Analogiquement à une telle pensée sur l’importance déterminante du système éducatif, on peut dire que la victoire, le triomphe d’une nouvelle culture environnementale passera par l’école. Quelle est la place d’une culture environnementale dans les programmes et parcours pédagogiques chez nous ? Sent-on une évidence de la question environnement positivement appliquée en visitant les écoles et lieux de formation ? Que faire pour des choses nouvelles dans ce domaine de l’éducation pour une véritable culture écologique ?
7è thème : Vivre d'une foi incarnée, c'est aussi prendre soin de son environnement (18 octobre 2018)

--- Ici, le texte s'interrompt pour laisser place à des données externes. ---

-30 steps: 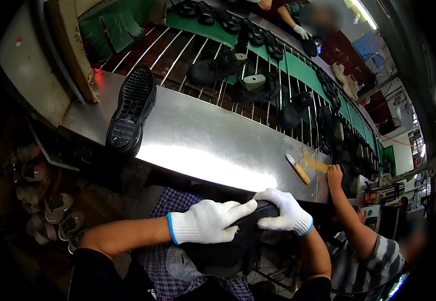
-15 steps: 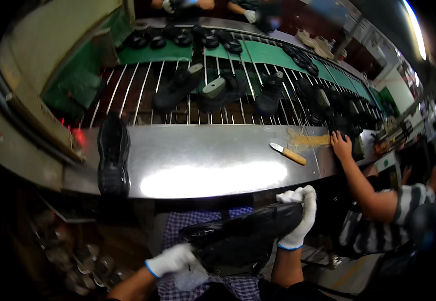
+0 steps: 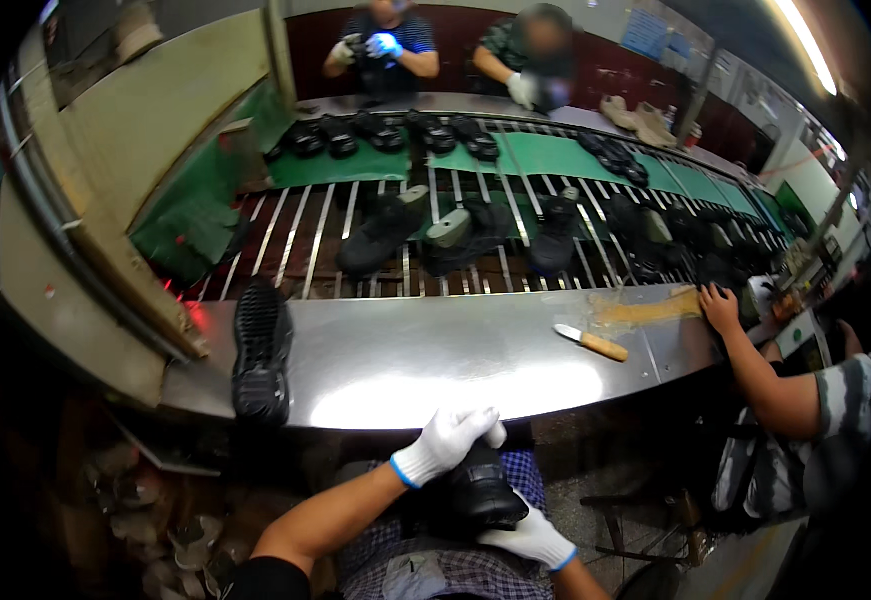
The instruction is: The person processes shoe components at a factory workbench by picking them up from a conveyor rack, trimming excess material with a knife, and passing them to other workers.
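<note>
Both my hands wear white gloves and hold a black shoe (image 3: pixel 475 490) over my lap, below the edge of the steel bench (image 3: pixel 425 360). My left hand (image 3: pixel 447 442) grips the shoe from above. My right hand (image 3: pixel 533 538) supports it from underneath. Another black shoe (image 3: pixel 260 350) lies sole-up on the steel bench to my left, apart from my hands.
A wooden-handled knife (image 3: pixel 591 342) lies on the bench beside a yellowish glue smear (image 3: pixel 650 306). A co-worker's bare hand (image 3: pixel 720 306) rests at the right. Several black shoes (image 3: pixel 455 232) ride the slatted conveyor; two people work at the far side. Scraps (image 3: pixel 170 520) litter the floor at the left.
My view has swung up and left. The shoe has turned in my lap: my left hand has moved from its low left end onto its top, my right hand has dropped underneath it.
</note>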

Cette conférence nous permettra de voir comment conjuguer de façon réaliste citoyenneté et vécu d’une foi. Dans une Afrique si riche de religion, c’est l’occasion de s’interroger sur l’implication sociale de la foi. Aussi le sérieux d’une vie de foi ne devrait-il pas se mesurer à sa capacité de contribuer aux transformations sociales qualitatives ? Sans se muer en une idéologie politique, le réalisme de la foi est dans son attention à tout ce qui touche à la vie de l’homme dans la société. Telle est la dimension de l’incarnation de la foi. De cette incarnation vient conséquemment l’implication qu’elle favorise pour ce qui est du soin à prendre de l’environnement qui rend possible la paix nécessaire pour être en contact avec la Transcendance. Vivre d’une foi incarnée, ne serait-ce pas également dans le soin à prendre de l’environnement ? Que faisons-nous en tant qu’homme de foi pour ne pas rester indifférents dans l’engagement citoyen qu’exige la foi vécue ? On peut mettre en présence deux ou trois tenants de religion pour mettre en exergue et évaluer concrètement l’aspect environnemental que leur obédience religieuse encourage. On verra alors comment partir du Dieu contemplé dans les choses créées au Dieu honoré dans le soin de la création à nous confiée.
Fait à Cotonou, le 04 septembre 2017
Abbé Dr. Colbert GOUDJINOU
Directeur de l’IAJP/CO
[1] FRANCOIS, Lettre Encyclique Laudato si’, n°111.